Healthcare Reform – The Promise of a Better Health System

Healthcare reform is a series of policies that change the rules that govern how Americans get the medical care they need. Regulations can modify or alter the behavior of many different actors, including individual consumers, doctors, health insurance agents, and other health care providers. They can also impose limits on the availability and cost of certain services, establish standards for the provision of medical care, and provide incentives to drive quality improvements.

The Affordable Care Act (ACA) has already brought substantial benefits to millions of people. It ended discrimination against pre-existing conditions, helped families afford health insurance, and put our budget and economy on a sounder fiscal path.

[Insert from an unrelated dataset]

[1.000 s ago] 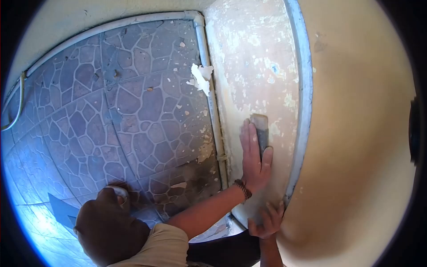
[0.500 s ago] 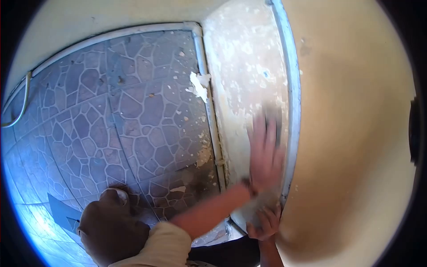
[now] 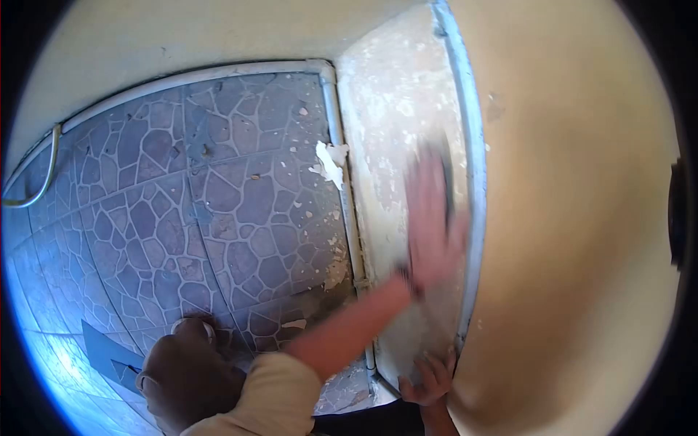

Its consumer protections and transparency provisions give individuals control over their own health care decisions, and its free preventive services coverage helps keep more than 137 million Americans healthy and on the road to wellness.

But the work of reforming our health system has barely begun. Thousands of Americans still struggle to pay for physician visits and medications; afford their deductibles and copays; and navigate a bewildering system. Even more are left uninsured.

The 119th Congress has an enormous opportunity to advance long-overdue policies that will help millions of Americans reclaim their power to choose their own health care. These include reversing Medicare’s looming 2.8% cuts; ensuring a sustainable Medicare payment model for independent physicians and eliminating the onerous prior authorization process; and enacting targeted reforms to statutory budget neutrality requirements that would allow for an annual inflation update for physicians.